> [Your task] In the records below, print each line exactly and leave every image out.

> [Extracted records]
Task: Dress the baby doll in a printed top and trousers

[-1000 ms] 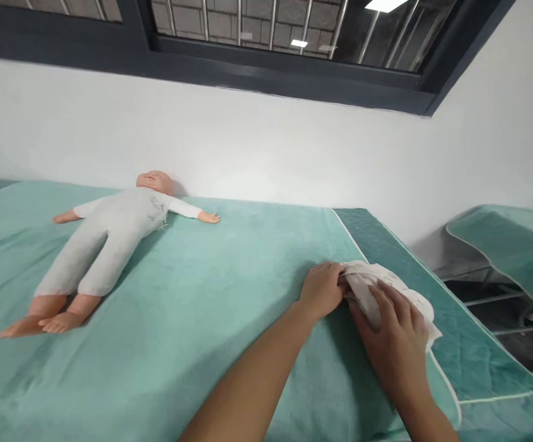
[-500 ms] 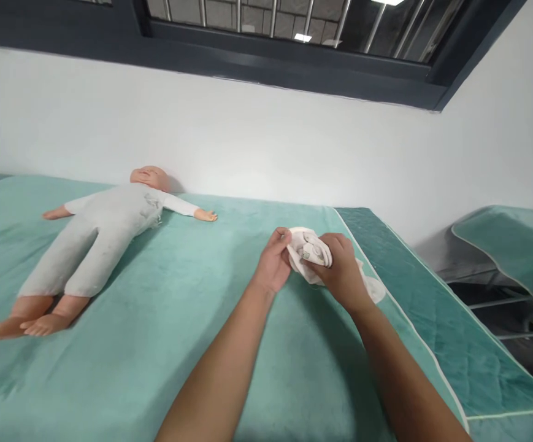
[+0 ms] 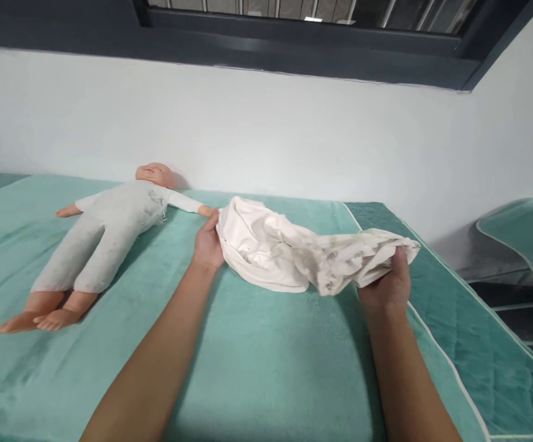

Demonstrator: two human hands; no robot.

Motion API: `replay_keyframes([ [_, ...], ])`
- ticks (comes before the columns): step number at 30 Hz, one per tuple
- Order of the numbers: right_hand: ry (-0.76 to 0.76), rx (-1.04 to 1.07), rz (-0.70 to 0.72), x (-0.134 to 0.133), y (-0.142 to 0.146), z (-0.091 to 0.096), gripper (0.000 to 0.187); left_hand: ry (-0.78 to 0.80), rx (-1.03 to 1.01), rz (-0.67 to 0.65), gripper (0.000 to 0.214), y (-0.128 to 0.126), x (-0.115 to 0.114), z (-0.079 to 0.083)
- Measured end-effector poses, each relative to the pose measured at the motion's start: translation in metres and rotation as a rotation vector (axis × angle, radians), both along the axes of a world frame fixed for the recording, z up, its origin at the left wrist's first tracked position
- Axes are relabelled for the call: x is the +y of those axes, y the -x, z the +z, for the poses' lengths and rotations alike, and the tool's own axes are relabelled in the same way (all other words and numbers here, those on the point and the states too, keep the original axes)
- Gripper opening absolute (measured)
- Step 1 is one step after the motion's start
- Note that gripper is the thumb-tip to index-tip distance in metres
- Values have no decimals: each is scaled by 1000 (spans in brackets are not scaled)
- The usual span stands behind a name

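A white cloth garment (image 3: 270,245) with a faint green print on its right part stretches between my hands above the green bed cover. My left hand (image 3: 208,245) pinches its plain white left end, close to the doll's outstretched hand. My right hand (image 3: 388,285) grips the printed right end, thumb on top. The middle of the garment is twisted and sags, so its exact kind does not show. To the left a baby doll (image 3: 119,215) in a pale suit lies on its back, arms spread and feet toward me.
A light green cover (image 3: 266,368) lies over a darker quilted pad (image 3: 491,344). Behind the bed rises a white wall (image 3: 257,135) under a dark window frame (image 3: 303,58). At the right, another green pad (image 3: 524,233) hangs over metal bars.
The garment was bunched between my two hands and is now drawn out lengthwise. My left hand has moved left, my right hand right. The doll lies as before; the view has shifted slightly.
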State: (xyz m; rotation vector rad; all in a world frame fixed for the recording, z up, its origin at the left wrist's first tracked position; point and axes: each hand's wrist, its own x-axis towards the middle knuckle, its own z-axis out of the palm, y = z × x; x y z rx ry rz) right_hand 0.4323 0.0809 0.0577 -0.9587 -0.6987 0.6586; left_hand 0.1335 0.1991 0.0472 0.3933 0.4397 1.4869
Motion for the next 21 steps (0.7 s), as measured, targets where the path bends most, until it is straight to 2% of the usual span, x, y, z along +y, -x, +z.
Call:
replay_keyframes([
  [3,32,-19,-68,2,0,-7,42,31,-22,49,12,13,1,-2],
  [5,108,-169,-37,1,8,-10,41,25,1,40,10,11,-2,-3],
  [7,197,-522,136,-4,22,-12,45,3,16,15,13,7,-4,-3],
  [9,284,-953,314,-10,40,-11,58,-9,3,13,13,5,-5,-4],
  [10,332,-1137,350,-13,50,-10,67,-7,-8,15,13,5,-5,-5],
  [12,448,-1373,307,-20,71,-10,80,3,-23,20,14,7,-3,-7],
  [14,559,-1440,243,-27,90,-11,76,4,-26,18,16,10,-1,-9],
  [16,597,-1437,240,-36,101,-12,65,-1,-32,19,16,13,-1,-11],
  [19,490,-1378,294,-51,96,-5,58,-30,-79,42,10,15,-1,-12],
  [21,396,-1256,229,-59,76,9,55,-53,-104,52,8,14,-2,-12],
])
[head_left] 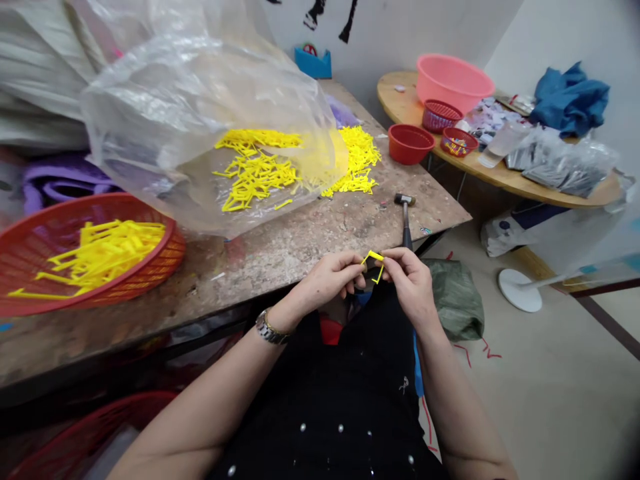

> [Task answer]
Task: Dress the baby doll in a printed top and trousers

[-1000 ms] 
[-500 ms] 
[+0 ms] 

Demonstrator: two human hands; no robot.

Motion API: `replay_keyframes([ [_, ...], ])`
- ticks (comes before the columns): step number at 30 Hz, one per tuple
- Order of the numbers: right_hand: ry (-0.76 to 0.76), rx (-1.04 to 1.07), rz (-0.70 to 0.72), x (-0.134 to 0.133), y (-0.142 to 0.146), z (-0.091 to 0.096), gripper (0.000 to 0.187); left_hand: ry (-0.78 to 0.80), rx (-1.03 to 1.01), rz (-0.67 to 0.65), gripper (0.000 to 0.214), y (-0.128 to 0.126), x (-0.115 to 0.114), z (-0.079 to 0.083)
- Measured end-effector poses, each relative to the pose measured at the motion's start: translation in metres and rotation as a rotation vector (axis × angle, radians), both along the axes of a world frame fixed for the recording, z up, its origin at the left wrist's first tracked position
- Axes are relabelled for the call: x is the +y of those axes, y the -x, z the +z, for the poses' lengths and rotations alike, and the tool's own axes are relabelled in the same way (all other words and numbers here, those on the point and the states too, keep the original axes)
- Gripper opening absolute (measured)
- Step 1 is one step after the motion's start
- Note that gripper is the thumb-tip to index-tip distance in metres
- Values have no decimals: each is scaled by 1000 (spans in brackets are not scaled)
- The usual span stands behind a name

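A white cloth garment (image 3: 270,245) with a faint green print on its right part stretches between my hands above the green bed cover. My left hand (image 3: 208,245) pinches its plain white left end, close to the doll's outstretched hand. My right hand (image 3: 388,285) grips the printed right end, thumb on top. The middle of the garment is twisted and sags, so its exact kind does not show. To the left a baby doll (image 3: 119,215) in a pale suit lies on its back, arms spread and feet toward me.
A light green cover (image 3: 266,368) lies over a darker quilted pad (image 3: 491,344). Behind the bed rises a white wall (image 3: 257,135) under a dark window frame (image 3: 303,58). At the right, another green pad (image 3: 524,233) hangs over metal bars.
The garment was bunched between my two hands and is now drawn out lengthwise. My left hand has moved left, my right hand right. The doll lies as before; the view has shifted slightly.
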State: (xyz m; rotation vector rad; all in a world frame fixed for the recording, z up, its origin at the left wrist's first tracked position; point and axes: each hand's wrist, its own x-axis towards the middle knuckle, its own z-axis out of the palm, y = z × x; x y z rx ry rz) right_hand 0.4323 0.0809 0.0577 -0.9587 -0.6987 0.6586; left_hand 0.1335 0.1991 0.0472 0.3933 0.4397 1.4869
Motion for the next 21 steps (0.7 s), as measured, targets where the path bends most, until it is straight to 2% of the usual span, x, y, z along +y, -x, +z.
Call:
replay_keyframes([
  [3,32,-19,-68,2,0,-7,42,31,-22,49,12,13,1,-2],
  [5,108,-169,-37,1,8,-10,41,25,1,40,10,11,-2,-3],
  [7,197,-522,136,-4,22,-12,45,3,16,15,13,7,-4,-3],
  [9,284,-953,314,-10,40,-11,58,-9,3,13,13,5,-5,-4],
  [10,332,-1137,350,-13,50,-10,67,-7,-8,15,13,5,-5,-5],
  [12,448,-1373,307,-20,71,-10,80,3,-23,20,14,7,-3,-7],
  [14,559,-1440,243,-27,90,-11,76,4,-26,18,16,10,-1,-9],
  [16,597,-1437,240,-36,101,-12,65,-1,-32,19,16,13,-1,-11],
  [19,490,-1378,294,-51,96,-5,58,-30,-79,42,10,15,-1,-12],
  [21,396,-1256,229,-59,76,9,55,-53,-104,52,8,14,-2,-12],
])
[head_left] 

Nothing more belongs to the answer.